- **PROBLEM TO SOLVE**
Your task is to copy exactly the lines from the line containing "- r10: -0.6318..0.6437" through the end of the listing below, with pictures left out.

========

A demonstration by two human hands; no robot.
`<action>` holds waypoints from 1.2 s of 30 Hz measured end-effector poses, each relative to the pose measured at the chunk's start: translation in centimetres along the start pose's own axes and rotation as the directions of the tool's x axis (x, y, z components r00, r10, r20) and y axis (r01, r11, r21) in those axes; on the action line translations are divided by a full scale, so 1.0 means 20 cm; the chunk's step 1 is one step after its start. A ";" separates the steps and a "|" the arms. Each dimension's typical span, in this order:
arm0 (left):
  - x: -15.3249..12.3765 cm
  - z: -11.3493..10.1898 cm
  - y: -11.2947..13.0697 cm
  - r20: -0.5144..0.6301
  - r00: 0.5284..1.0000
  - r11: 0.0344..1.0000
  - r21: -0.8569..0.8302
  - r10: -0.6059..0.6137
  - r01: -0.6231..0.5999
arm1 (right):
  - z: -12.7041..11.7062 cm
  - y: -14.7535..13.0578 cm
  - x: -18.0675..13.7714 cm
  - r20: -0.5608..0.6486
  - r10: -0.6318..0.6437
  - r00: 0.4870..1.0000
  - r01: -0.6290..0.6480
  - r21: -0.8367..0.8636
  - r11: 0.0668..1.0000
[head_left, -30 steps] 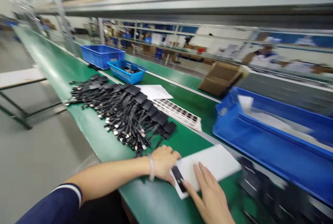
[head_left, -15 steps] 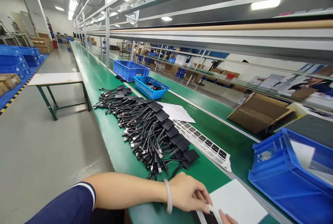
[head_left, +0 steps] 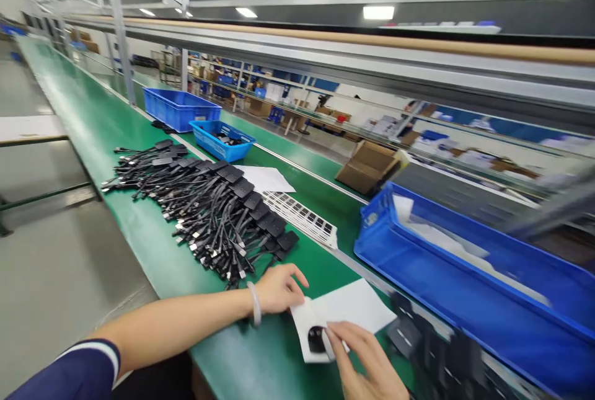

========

- **EXERCISE ANSWER**
  - r10: -0.6318..0.6437
  - r00: 0.4870..1.0000
  - r01: -0.6290..0.6480
  - r21: -0.8367..0.8636
  - r11: 0.0668..1.0000
[head_left, -30 steps] 
[head_left, -15 steps] 
[head_left, +0 steps] 

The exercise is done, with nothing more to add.